# Shooting in the rain



## FunPhotons (Jan 13, 2013)

Recommendations for a good "Camera Condom"? You know, these various bags you can get to cover your camera for bad weather.


----------



## Schultzie (Jan 13, 2013)

I've shot out in the rain a few times, and I went the simple route and used a trash bag. I just cut a hole in one of the corners and that's where I put the end of my lens. I used a hair tie or something similar to hold the bag onto the lens.


----------



## JPAZ (Jan 13, 2013)

Thought about some type of shooting "condom" (I think ThinkTank has something like this) but feel like it is too much trouble. While sometimes cumbersome, I bring a small folding umbrella with me. Then, under its shadow, I take my camera out of an AW bag and shoot. I've done this repetitively,, even while trekking away from civilization for days. I've thought about jury rigging an umbrella to a tripod but never have.

BTW, I do also have a trash bag for "belt and suspenders" caution. Despite water resistance, I try to keep everything dry

JP


----------



## MrFotoFool (Jan 13, 2013)

There are a lot of fancy ones if you shoot in the rain all the time. But if you only do it on rare occasion (as I do), these cheapie OpTech ones work great. They come in a set of two for six bucks - I bought a pair years ago and have not worn out the first one yet. Just an angled plastic sleeve with a drawstring on the lens end and a small hole for the viewfinder. Pull the eyecup off first, put the bag over the camera, slip the eyecup on over the plastic to hold it in place.

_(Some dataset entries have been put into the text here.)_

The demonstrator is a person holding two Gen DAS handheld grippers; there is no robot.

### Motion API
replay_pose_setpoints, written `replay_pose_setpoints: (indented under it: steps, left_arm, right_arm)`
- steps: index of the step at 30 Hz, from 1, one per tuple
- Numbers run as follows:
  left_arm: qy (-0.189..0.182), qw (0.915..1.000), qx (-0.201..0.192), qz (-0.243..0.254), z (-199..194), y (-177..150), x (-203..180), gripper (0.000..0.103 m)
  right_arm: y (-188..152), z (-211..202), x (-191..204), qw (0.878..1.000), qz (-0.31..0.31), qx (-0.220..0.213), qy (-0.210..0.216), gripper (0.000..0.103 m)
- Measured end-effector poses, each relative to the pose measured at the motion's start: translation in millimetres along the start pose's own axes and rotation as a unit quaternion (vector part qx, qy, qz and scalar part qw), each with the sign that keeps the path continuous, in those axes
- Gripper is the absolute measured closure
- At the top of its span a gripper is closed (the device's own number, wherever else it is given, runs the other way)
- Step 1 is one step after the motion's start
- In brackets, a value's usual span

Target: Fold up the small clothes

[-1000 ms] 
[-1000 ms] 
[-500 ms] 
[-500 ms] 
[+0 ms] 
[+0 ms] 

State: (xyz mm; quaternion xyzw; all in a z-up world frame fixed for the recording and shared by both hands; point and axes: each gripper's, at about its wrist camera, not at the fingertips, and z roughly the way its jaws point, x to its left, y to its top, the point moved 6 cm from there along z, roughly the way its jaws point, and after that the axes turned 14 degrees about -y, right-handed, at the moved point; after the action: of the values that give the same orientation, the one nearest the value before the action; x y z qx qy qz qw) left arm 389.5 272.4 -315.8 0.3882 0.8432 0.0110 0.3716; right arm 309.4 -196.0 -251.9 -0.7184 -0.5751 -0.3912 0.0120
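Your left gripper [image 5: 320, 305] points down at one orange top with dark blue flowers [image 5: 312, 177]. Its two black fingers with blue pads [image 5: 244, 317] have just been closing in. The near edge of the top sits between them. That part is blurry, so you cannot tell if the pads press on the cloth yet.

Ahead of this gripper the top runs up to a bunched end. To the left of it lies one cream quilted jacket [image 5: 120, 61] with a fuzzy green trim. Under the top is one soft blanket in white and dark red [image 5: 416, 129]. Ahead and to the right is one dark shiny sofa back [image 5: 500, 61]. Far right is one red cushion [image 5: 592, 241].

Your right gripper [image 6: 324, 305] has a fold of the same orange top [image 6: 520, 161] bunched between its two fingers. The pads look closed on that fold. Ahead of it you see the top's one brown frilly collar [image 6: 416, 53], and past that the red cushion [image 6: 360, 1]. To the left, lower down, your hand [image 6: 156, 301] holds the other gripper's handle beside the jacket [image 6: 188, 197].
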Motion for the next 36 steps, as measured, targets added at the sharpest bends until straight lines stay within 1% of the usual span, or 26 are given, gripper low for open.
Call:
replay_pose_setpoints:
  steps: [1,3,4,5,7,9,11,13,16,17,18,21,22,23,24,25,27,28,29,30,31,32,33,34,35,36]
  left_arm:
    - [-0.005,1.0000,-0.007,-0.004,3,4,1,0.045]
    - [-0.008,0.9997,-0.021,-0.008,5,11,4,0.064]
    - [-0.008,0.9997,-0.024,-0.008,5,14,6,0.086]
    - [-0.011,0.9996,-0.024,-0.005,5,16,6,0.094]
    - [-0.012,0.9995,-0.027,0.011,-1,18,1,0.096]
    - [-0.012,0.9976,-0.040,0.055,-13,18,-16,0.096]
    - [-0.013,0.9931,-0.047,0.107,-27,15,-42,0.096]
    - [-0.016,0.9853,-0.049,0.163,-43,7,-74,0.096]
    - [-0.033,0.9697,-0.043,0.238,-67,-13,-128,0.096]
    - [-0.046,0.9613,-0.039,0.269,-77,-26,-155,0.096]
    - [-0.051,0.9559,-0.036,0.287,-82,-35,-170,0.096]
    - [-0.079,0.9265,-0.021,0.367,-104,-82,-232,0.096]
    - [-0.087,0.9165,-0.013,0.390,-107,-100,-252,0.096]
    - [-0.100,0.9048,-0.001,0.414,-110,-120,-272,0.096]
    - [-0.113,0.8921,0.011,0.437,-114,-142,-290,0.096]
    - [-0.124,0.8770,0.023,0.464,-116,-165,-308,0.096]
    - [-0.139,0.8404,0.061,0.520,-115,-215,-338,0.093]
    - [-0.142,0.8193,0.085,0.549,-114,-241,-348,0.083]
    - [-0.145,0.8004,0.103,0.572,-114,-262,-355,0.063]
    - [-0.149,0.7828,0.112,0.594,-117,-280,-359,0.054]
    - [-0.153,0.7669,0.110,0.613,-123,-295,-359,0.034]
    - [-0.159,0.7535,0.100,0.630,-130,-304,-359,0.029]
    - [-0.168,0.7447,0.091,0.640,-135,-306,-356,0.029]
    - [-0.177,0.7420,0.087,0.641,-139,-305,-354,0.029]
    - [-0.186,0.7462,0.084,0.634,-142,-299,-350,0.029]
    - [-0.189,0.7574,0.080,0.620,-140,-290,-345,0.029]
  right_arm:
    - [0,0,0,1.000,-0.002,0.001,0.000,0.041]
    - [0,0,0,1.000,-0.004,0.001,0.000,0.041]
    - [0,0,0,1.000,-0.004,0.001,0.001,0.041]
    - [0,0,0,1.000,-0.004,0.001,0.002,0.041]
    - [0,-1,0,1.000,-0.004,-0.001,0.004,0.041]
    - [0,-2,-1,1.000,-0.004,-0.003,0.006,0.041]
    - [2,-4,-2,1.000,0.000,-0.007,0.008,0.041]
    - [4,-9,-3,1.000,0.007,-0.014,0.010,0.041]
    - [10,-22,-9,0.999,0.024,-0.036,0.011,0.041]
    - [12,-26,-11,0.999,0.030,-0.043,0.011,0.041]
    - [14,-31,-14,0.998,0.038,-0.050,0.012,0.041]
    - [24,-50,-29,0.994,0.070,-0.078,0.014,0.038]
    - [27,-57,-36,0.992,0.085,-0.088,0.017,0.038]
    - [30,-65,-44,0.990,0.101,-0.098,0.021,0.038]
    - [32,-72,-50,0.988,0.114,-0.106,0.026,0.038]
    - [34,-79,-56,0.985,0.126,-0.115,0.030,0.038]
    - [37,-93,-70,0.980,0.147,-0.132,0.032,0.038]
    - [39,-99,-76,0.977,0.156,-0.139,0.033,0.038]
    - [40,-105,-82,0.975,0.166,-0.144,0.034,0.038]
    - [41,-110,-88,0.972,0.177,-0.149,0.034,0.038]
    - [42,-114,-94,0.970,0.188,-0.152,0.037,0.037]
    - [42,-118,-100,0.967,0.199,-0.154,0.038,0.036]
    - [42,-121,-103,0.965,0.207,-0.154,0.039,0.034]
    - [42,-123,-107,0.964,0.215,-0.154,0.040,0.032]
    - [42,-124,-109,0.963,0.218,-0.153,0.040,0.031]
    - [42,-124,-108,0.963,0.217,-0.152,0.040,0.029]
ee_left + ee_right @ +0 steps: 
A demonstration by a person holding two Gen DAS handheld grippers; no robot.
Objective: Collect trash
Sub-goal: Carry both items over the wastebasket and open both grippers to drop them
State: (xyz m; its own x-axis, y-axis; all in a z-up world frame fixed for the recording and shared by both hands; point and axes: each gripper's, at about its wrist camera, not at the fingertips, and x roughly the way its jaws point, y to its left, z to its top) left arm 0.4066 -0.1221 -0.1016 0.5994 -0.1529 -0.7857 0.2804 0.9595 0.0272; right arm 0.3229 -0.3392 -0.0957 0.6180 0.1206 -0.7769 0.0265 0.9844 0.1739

http://www.adorama.com/OTRSL.html


----------



## Renegade Runner (Jan 13, 2013)

The first one is from Optech. Come in pairs i believe. Under $10. I use these ones and they work for me.

Second one is the KATA E-704 GDC EXTENSION SLEEVE KIT. This one fits longer telephoto lenses. 350 to 650mm I believe. Runs about $50 give or take a few dollars

The third one is the AQUATECH SS-200 SPORT SHIELD. Has breathable waterproof fabric. Expensive at $150 and up depending which model.
Supports:
Nikon 80-400mm f/4 5-5.6 AF VR
Nikon 80-200mm f/2.8 AF
Nikon 70-200mm f/2.8 AF-S VR
Nikon 200mm f/2 AF-S VR
Canon 70-200mm f/4 L IS
Canon 70-200mm f/4 L
Canon 70-200mm f/2.8 L IS
Canon 400mm f/5.6 L
Canon 35-350mm f/3.5-5.6 L
Canon 300mm f/4 L
Canon 28-70mm f/2.8 L
Canon 24-70mm f/2.8 L
Canon 200mmf/2.8 L
Canon 135mm f/2 L
Canon 100-400mm f/4.5-5.6 L


----------



## Don Haines (Jan 13, 2013)

I have a golf umbrella that I can jam into the side of my pack so I don't need to hold it.


----------



## climber (May 21, 2014)

Few days ago i was shooting in the light rain without any kind of protection. Actually it was really raining only a little.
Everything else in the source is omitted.